■ **Task instructions**
Here is a block of records. Copy every line in it that includes "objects".

..........

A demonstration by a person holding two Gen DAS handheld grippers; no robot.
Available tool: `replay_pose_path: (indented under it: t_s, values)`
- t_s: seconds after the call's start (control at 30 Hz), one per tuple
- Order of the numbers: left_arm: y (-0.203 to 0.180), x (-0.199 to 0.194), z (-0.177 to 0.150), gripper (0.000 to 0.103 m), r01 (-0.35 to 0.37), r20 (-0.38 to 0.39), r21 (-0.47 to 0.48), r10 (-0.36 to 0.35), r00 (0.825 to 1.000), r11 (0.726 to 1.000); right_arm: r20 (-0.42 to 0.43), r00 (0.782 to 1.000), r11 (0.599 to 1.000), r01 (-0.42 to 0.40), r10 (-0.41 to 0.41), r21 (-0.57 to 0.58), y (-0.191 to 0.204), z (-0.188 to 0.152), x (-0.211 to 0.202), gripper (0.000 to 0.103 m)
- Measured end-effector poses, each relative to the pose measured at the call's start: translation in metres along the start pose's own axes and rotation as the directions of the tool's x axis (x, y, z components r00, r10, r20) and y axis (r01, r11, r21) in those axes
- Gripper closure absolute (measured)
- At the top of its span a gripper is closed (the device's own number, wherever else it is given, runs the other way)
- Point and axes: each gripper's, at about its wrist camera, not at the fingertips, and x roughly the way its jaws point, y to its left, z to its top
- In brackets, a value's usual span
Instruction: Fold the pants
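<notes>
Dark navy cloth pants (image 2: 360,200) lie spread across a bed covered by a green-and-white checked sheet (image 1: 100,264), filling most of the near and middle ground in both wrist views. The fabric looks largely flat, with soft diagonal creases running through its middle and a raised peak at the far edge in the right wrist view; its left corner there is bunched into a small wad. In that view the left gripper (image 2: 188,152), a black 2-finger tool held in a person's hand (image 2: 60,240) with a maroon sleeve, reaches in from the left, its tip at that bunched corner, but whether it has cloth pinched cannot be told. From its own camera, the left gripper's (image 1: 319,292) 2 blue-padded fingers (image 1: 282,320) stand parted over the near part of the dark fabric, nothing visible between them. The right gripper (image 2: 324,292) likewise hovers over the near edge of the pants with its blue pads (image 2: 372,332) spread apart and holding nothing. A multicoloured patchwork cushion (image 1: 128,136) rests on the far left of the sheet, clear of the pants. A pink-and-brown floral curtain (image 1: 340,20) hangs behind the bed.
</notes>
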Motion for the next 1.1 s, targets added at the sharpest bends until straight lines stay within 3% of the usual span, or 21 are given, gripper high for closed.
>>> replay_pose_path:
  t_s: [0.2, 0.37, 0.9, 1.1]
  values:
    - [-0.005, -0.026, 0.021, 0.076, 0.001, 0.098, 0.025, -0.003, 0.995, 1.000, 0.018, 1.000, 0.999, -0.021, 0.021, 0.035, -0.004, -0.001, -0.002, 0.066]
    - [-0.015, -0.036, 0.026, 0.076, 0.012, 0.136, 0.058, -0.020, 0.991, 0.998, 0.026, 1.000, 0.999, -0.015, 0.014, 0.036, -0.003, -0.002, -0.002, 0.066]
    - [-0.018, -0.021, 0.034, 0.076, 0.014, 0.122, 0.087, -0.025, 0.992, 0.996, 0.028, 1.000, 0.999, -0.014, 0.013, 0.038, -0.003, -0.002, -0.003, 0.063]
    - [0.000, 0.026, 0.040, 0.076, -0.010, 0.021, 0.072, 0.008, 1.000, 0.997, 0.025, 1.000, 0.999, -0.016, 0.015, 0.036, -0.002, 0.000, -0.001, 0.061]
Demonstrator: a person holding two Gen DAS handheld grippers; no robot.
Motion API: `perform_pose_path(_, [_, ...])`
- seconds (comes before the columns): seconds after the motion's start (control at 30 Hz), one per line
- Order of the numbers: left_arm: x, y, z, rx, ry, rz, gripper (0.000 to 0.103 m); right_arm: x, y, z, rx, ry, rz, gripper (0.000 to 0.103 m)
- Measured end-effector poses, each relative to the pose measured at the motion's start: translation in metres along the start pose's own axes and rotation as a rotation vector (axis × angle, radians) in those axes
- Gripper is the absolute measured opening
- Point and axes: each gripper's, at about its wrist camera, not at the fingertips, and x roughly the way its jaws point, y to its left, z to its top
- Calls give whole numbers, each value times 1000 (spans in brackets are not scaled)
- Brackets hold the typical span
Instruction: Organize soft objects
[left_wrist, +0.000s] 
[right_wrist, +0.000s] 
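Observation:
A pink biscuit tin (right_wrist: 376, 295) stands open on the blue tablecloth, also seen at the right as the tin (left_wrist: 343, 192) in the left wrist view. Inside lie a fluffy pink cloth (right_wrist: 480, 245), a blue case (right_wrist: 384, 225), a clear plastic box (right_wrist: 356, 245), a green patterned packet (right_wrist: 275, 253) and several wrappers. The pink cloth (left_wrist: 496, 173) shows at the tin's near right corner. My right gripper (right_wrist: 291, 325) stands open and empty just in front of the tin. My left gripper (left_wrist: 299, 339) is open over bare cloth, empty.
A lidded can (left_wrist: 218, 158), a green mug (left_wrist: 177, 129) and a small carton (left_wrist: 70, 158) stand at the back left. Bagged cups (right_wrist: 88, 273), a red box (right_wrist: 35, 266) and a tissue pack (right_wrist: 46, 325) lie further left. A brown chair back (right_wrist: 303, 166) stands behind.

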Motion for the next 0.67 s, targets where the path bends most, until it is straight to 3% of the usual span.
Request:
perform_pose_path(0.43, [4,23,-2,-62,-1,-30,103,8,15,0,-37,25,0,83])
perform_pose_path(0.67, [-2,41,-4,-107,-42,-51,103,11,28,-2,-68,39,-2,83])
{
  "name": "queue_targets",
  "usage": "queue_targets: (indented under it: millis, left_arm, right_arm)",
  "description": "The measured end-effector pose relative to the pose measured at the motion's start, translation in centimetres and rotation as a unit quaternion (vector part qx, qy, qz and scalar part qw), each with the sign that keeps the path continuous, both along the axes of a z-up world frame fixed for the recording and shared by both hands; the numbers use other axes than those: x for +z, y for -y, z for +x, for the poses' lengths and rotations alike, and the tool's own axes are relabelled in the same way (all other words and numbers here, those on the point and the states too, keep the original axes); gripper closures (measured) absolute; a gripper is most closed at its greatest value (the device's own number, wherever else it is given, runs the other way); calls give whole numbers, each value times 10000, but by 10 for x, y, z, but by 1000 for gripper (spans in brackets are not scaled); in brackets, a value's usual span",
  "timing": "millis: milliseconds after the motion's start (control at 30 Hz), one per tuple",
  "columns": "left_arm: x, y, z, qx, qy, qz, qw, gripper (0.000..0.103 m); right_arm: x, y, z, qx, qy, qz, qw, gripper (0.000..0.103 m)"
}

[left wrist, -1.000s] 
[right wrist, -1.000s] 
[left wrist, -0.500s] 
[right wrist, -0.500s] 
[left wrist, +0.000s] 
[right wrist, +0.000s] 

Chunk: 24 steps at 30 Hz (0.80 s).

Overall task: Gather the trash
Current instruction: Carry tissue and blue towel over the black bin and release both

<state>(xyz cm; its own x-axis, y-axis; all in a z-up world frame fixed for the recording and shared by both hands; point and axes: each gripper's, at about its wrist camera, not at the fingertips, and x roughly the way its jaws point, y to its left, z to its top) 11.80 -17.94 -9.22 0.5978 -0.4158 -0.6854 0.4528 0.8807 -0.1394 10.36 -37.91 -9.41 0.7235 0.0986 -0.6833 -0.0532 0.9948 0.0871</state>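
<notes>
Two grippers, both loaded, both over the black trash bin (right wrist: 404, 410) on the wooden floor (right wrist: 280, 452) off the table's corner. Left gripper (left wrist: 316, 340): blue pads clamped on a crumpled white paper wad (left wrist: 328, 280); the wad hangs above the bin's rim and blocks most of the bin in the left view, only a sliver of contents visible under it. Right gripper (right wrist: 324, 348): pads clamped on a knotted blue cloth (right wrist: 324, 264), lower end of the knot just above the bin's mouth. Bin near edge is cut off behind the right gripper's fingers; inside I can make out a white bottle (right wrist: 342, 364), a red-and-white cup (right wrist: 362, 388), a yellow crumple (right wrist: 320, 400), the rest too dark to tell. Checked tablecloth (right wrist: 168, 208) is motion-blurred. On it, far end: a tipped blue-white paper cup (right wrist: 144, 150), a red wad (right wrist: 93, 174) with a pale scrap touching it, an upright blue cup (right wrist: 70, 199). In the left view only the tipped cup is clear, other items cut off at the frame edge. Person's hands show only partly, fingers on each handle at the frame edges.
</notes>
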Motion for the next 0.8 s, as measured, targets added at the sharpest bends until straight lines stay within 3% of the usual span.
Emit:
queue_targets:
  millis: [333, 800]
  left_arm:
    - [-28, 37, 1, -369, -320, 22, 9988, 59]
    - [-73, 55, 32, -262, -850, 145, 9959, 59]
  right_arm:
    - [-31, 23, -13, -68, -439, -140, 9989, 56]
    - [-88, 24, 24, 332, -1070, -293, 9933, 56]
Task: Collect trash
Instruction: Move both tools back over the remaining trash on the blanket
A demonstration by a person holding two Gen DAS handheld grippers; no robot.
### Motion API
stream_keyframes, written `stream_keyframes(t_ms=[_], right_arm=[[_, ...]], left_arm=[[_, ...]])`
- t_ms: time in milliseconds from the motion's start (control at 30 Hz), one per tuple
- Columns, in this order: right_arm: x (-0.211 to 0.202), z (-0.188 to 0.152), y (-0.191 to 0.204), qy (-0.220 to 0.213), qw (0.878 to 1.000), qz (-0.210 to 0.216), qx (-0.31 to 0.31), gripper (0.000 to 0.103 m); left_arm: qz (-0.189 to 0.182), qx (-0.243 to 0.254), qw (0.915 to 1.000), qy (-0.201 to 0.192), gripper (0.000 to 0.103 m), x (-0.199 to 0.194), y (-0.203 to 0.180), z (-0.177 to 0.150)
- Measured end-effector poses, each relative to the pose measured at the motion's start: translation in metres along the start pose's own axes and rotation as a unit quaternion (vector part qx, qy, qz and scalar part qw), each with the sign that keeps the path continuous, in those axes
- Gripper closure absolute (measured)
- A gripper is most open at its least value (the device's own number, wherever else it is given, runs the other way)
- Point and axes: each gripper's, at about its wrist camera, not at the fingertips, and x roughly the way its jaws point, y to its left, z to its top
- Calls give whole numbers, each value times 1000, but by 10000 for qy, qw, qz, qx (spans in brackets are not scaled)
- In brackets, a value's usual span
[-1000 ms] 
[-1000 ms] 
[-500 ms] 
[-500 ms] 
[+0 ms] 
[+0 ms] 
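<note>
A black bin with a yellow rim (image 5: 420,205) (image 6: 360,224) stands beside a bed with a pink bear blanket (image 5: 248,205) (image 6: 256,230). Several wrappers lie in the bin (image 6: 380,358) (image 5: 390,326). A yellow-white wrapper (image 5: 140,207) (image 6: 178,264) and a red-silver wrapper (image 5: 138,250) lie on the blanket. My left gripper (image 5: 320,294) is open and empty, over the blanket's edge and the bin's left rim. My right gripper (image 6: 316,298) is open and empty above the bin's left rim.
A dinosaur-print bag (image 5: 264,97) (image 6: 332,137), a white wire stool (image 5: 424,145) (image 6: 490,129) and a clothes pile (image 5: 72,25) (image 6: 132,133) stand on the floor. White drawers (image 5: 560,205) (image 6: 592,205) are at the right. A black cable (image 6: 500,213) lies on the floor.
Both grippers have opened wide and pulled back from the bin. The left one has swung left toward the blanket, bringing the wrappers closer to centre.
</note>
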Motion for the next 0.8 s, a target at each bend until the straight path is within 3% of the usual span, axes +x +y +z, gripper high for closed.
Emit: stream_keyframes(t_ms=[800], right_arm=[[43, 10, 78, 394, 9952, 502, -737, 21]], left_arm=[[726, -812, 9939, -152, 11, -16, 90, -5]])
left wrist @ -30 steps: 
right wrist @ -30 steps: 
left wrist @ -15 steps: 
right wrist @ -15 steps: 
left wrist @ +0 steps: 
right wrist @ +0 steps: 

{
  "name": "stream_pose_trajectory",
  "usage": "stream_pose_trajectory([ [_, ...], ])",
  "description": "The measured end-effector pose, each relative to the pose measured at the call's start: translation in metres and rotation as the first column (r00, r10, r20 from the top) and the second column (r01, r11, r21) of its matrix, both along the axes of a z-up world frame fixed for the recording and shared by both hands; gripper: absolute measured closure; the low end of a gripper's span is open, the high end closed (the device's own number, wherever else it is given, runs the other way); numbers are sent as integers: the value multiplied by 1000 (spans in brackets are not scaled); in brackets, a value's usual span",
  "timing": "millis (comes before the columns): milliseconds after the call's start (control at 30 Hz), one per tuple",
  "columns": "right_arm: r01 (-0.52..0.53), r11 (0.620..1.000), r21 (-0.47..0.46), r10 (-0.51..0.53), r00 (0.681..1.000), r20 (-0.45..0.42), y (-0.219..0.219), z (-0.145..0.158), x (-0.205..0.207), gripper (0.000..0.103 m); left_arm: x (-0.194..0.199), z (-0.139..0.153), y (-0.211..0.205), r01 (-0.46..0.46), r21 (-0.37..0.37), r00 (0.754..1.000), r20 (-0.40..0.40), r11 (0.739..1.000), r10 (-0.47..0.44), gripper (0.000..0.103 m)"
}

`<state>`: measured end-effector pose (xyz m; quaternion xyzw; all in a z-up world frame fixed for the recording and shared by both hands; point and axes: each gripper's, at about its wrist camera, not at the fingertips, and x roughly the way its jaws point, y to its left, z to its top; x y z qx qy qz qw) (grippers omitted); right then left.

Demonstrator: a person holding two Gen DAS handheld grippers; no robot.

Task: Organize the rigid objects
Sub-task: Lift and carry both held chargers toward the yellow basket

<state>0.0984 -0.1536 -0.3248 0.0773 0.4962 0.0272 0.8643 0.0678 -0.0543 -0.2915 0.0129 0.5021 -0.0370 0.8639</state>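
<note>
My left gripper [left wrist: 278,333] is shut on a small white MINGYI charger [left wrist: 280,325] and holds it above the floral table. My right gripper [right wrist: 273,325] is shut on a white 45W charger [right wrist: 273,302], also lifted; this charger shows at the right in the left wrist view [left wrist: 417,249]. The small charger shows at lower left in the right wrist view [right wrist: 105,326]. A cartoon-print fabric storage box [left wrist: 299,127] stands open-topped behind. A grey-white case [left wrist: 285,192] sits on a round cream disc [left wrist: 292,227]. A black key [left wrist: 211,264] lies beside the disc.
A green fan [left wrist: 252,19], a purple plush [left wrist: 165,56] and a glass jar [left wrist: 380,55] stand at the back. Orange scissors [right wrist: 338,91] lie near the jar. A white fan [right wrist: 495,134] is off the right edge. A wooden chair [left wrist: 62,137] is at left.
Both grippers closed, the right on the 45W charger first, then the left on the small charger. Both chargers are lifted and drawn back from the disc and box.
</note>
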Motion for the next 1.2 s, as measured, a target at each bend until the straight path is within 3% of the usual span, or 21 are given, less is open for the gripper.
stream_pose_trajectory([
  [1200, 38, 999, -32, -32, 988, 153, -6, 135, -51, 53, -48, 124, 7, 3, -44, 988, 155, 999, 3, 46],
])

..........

■ **Solution**
Instruction: Organize soft objects
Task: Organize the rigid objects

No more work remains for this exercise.